Experiential learning

for the classroom and professional instruction

Naz Modirzadeh, National Security Council Case Study Prototype, HLS, Fall 2014

Naz Modirzadeh, National Security Council Case Study Prototype, HLS, Fall 2014

In collaboration with the HLS Case Studies Program, the Program on International Law and Armed Conflict develops real-world-based case studies. As part of each exercise, students or other participants act as senior-level decision-makers to resolve legal, policy, ethical, or operational dilemmas that arise in relation to contemporary armed conflicts. We have published case studies concerning the 2011 famine in Somalia and are developing case studies on coalition warfare and on the International Court of Justice.

[PILAC Case Studies webpage write-up last updated: June 2015]

RESEARCH ASSISTANT

 

Case Study Exercises

Somalia in Crisis: Famine, Counterterrorism, and Humanitarian Aid

“Is the world about to watch 750,000 Somalis starve to death?” asked the New York Times in 2011. The United Nations had declared a famine in Somalia, and hundreds of thousands of Somalis set out on foot across the desert in search of food, shelter, and safety. To make matters worse, al-Shabaab, an al-Qaeda-linked terrorist group, restricted access to famine-affected areas and threatened the safety of humanitarian aid groups. Aid organizations, many funded by the U.S. government, faced an ethical conundrum: they could pay a “tax” to al-Shabaab to access restricted areas and provide life-saving relief to Somalis, but this interaction might contravene U.S. anti-terrorism law.

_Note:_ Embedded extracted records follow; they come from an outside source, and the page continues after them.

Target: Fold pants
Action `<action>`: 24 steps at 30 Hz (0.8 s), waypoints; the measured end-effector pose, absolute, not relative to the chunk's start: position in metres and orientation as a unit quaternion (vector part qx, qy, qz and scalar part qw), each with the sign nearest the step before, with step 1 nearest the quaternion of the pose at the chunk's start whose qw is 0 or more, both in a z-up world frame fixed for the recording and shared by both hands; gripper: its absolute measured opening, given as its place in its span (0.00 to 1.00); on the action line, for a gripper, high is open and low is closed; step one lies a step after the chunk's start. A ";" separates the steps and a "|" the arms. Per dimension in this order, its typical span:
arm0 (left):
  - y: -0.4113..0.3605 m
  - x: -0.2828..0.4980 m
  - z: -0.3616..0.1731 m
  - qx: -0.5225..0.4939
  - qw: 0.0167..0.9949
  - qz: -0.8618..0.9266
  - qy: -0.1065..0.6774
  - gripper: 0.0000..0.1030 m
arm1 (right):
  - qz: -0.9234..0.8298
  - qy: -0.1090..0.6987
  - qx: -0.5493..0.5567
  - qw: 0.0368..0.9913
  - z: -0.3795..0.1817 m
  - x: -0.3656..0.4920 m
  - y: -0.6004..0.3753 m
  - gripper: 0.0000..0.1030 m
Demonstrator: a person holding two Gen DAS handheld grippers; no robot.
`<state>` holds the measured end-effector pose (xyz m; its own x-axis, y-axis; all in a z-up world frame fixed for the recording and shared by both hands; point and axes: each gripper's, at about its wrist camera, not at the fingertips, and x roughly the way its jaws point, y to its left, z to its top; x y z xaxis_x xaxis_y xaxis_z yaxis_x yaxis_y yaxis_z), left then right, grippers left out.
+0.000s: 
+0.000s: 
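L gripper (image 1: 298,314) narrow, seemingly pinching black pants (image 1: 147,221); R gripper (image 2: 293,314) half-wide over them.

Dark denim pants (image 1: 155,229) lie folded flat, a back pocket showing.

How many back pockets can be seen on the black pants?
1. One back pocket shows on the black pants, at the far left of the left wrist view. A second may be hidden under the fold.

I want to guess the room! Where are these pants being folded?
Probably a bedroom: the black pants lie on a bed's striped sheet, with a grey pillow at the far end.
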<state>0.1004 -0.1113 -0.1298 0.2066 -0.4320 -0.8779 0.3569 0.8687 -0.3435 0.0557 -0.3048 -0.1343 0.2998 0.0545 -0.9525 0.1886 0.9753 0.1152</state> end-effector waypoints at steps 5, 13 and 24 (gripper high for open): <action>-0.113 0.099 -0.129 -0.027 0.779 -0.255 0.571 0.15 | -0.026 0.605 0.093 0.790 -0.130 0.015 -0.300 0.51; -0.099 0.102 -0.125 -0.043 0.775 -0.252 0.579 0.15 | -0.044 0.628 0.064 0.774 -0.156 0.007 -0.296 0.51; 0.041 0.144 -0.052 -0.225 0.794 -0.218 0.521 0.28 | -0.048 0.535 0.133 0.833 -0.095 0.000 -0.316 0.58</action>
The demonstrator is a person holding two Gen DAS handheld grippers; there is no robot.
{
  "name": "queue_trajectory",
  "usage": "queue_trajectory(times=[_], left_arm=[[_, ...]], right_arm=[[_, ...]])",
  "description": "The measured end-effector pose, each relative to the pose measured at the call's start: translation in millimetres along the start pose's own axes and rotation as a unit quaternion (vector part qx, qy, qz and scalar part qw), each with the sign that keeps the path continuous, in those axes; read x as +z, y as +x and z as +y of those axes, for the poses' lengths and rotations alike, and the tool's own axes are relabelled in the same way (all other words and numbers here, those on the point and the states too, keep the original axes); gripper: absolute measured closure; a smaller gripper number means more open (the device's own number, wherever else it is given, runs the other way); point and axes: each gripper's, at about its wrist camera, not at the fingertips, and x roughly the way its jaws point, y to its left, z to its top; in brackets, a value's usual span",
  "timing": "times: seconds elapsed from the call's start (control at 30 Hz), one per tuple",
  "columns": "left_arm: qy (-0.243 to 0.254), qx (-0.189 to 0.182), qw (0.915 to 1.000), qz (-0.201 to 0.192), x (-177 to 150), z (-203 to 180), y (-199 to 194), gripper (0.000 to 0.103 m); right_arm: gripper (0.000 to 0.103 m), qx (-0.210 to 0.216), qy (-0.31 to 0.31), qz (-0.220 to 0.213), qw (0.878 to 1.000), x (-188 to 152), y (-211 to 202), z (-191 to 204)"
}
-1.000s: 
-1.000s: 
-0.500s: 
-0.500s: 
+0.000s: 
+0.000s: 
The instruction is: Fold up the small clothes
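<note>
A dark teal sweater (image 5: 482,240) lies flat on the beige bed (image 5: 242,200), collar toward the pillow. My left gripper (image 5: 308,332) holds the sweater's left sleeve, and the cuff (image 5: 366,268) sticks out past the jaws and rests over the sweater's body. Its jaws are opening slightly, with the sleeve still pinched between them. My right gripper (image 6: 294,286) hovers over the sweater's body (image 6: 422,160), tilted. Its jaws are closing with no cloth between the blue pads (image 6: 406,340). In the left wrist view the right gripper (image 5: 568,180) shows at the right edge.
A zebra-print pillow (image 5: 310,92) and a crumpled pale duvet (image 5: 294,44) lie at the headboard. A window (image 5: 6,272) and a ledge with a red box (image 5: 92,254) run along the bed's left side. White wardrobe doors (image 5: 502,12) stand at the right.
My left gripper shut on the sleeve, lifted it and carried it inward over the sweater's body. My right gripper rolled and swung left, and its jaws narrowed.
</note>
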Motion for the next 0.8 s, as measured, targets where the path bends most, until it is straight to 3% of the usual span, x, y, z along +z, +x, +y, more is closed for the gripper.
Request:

In February 2015, PILAC published case studies on “Somalia in Crisis: Famine, Counterterrorism, and Humanitarian Aid,” including two related role-play exercises: the “National Security Council Dilemma” and the “NGO General Counsel Dilemma.” More information about each is below. All of these PILAC case studies are available free of charge to anyone who registers as a member of the HLS Case Studies website.

We encourage the PILAC community—including those in academia, government, the security and intelligence community, the humanitarian sector, or the United Nations system—to use these case studies in classrooms and for professional instruction.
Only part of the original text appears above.